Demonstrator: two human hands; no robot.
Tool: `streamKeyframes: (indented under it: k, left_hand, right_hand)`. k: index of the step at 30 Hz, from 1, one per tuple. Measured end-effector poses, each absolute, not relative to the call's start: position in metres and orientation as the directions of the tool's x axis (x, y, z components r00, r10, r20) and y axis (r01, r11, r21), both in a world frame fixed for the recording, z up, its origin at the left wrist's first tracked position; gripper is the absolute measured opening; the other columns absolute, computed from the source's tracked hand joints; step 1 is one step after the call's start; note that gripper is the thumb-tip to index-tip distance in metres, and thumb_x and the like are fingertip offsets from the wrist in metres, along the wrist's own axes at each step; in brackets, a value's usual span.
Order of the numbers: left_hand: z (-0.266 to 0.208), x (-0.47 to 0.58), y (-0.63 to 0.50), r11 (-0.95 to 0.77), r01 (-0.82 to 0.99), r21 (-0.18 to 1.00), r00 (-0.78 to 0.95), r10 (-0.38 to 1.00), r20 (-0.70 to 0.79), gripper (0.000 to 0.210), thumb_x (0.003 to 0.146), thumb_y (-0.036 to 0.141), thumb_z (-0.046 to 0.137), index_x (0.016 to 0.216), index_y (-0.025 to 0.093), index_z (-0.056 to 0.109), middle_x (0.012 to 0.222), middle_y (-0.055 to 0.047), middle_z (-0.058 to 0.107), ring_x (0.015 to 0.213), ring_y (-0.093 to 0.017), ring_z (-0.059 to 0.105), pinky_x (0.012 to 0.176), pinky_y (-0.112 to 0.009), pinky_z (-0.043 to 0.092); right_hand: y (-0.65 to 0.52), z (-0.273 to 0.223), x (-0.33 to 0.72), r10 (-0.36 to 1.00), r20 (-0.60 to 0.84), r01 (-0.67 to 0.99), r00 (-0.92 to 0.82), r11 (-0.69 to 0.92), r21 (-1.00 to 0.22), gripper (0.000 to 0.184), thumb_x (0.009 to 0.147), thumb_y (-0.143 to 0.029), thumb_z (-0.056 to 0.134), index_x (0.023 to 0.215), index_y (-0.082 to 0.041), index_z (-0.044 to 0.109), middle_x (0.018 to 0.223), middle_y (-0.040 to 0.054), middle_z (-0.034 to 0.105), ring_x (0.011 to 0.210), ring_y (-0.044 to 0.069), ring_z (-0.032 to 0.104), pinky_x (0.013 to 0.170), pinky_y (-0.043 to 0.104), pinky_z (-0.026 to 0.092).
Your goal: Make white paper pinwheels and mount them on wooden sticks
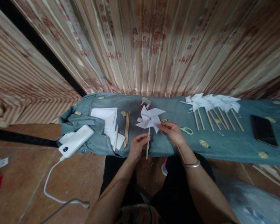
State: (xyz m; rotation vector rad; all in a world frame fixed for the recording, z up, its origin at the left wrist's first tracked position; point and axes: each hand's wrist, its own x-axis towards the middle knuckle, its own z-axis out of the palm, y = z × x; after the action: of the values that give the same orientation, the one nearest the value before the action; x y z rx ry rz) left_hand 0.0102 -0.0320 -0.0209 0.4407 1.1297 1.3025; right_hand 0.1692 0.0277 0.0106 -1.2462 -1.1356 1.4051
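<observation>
A white paper pinwheel (150, 118) on a wooden stick, with a small pin at its centre, is held over the cloth-covered table. My left hand (138, 143) pinches the stick below the paper blades. My right hand (171, 131) has its thumb and fingers closed on the lower right blade. Just beyond the pinwheel lies a small box with something pinkish-red (144, 104), partly covered by the blades. Left of my left hand are several loose wooden sticks (127, 129). Scissors with a pale green handle (187, 130) lie right of my right hand.
Several finished pinwheels (208, 102) lie in a row at the right, near a black phone (263, 130). White paper sheets (105, 116) and a white pen (116, 137) are at the left. A white power bank (77, 141) with a cable overhangs the table's left front edge. A curtain (142, 46) hangs behind.
</observation>
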Motion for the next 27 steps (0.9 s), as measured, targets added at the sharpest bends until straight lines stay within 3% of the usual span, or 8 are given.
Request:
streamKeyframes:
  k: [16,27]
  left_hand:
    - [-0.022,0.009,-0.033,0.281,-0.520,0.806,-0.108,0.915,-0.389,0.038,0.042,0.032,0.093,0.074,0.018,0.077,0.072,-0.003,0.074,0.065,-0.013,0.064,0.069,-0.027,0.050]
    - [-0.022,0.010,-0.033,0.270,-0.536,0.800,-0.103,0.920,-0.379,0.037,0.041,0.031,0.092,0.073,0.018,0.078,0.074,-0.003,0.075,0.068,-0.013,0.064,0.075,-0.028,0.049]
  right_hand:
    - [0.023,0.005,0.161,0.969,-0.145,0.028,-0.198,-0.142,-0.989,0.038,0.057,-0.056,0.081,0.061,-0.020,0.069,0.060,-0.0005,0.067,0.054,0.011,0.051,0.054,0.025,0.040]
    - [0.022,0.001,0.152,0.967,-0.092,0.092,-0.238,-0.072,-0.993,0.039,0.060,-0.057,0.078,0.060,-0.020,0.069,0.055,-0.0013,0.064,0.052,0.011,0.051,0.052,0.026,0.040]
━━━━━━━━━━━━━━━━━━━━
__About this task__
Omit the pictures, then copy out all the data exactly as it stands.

__Solution to the problem__
Demonstrator: two human hands; no robot.
Tool: `streamKeyframes: (indented under it: k, left_hand, right_hand)`. k: index of the step at 30 Hz, from 1, one per tuple. Measured end-effector poses, each absolute, not relative to the call's start: position in metres and orientation as the directions of the tool's x axis (x, y, z components r00, r10, r20) and y axis (r01, r11, r21), both in a world frame fixed for the recording, z up, its origin at the left wrist's first tracked position; gripper is the absolute measured opening; the other columns absolute, computed from the source's tracked hand joints; step 1 is one step after the call's start; note that gripper is the thumb-tip to index-tip distance in metres, and thumb_x and the like are fingertip offsets from the wrist in metres, along the wrist's own axes at each step; in brackets, a value's usual span.
Order of the numbers: left_hand: z (-0.266 to 0.208), x (-0.47 to 0.58), y (-0.63 to 0.50), r11 (-0.95 to 0.77), r01 (-0.82 to 0.99), r21 (-0.18 to 1.00), r00 (-0.78 to 0.95), r10 (-0.38 to 1.00), r20 (-0.70 to 0.79), gripper (0.000 to 0.210), thumb_x (0.003 to 0.146), thumb_y (-0.036 to 0.141), thumb_z (-0.046 to 0.137), index_x (0.016 to 0.216), index_y (-0.025 to 0.093), index_z (-0.056 to 0.109), middle_x (0.012 to 0.222), middle_y (-0.055 to 0.047), middle_z (-0.058 to 0.107), ring_x (0.015 to 0.213), ring_y (-0.093 to 0.017), ring_z (-0.059 to 0.105), pinky_x (0.012 to 0.176), pinky_y (-0.112 to 0.009), pinky_z (-0.043 to 0.092); right_hand: y (-0.65 to 0.52), z (-0.273 to 0.223), x (-0.33 to 0.72), r10 (-0.36 to 1.00), r20 (-0.60 to 0.84), r01 (-0.67 to 0.99), r00 (-0.92 to 0.82), r11 (-0.69 to 0.92), r21 (-1.00 to 0.22), gripper (0.000 to 0.184), thumb_x (0.009 to 0.147), thumb_y (-0.143 to 0.029), thumb_z (-0.056 to 0.134), index_x (0.023 to 0.215), index_y (-0.082 to 0.041), index_z (-0.044 to 0.109), middle_x (0.018 to 0.223), middle_y (-0.040 to 0.054), middle_z (-0.034 to 0.105), ring_x (0.011 to 0.210), ring_y (-0.044 to 0.069), ring_z (-0.032 to 0.104), pinky_x (0.013 to 0.170), pinky_y (-0.043 to 0.104), pinky_z (-0.026 to 0.092).
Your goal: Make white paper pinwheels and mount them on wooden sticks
State: (xyz m; rotation vector rad; all in a world frame fixed for the recording, z up, its origin at the left wrist's first tracked position; point and axes: each hand's wrist, its own x-axis towards the middle knuckle, its own z-axis out of the palm, y = z × x; after the action: of the values that give the same orientation, the one nearest the value before the action; x y z rx ry rz) left_hand 0.0102 -0.0320 -0.0209 0.4407 1.1297 1.3025; right_hand 0.1692 0.0277 0.0106 -1.2462 -1.1356 1.4051
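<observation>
A white paper pinwheel (150, 118) on a wooden stick, with a small pin at its centre, is held over the cloth-covered table. My left hand (138, 143) pinches the stick below the paper blades. My right hand (171, 131) has its thumb and fingers closed on the lower right blade. Just beyond the pinwheel lies a small box with something pinkish-red (144, 104), partly covered by the blades. Left of my left hand are several loose wooden sticks (127, 129). Scissors with a pale green handle (187, 130) lie right of my right hand.
Several finished pinwheels (208, 102) lie in a row at the right, near a black phone (263, 130). White paper sheets (105, 116) and a white pen (116, 137) are at the left. A white power bank (77, 141) with a cable overhangs the table's left front edge. A curtain (142, 46) hangs behind.
</observation>
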Motion for the next 27 steps (0.9 s), as measured, targets added at the sharpest bends until straight lines stay within 3% of the usual span, or 8 are given.
Request:
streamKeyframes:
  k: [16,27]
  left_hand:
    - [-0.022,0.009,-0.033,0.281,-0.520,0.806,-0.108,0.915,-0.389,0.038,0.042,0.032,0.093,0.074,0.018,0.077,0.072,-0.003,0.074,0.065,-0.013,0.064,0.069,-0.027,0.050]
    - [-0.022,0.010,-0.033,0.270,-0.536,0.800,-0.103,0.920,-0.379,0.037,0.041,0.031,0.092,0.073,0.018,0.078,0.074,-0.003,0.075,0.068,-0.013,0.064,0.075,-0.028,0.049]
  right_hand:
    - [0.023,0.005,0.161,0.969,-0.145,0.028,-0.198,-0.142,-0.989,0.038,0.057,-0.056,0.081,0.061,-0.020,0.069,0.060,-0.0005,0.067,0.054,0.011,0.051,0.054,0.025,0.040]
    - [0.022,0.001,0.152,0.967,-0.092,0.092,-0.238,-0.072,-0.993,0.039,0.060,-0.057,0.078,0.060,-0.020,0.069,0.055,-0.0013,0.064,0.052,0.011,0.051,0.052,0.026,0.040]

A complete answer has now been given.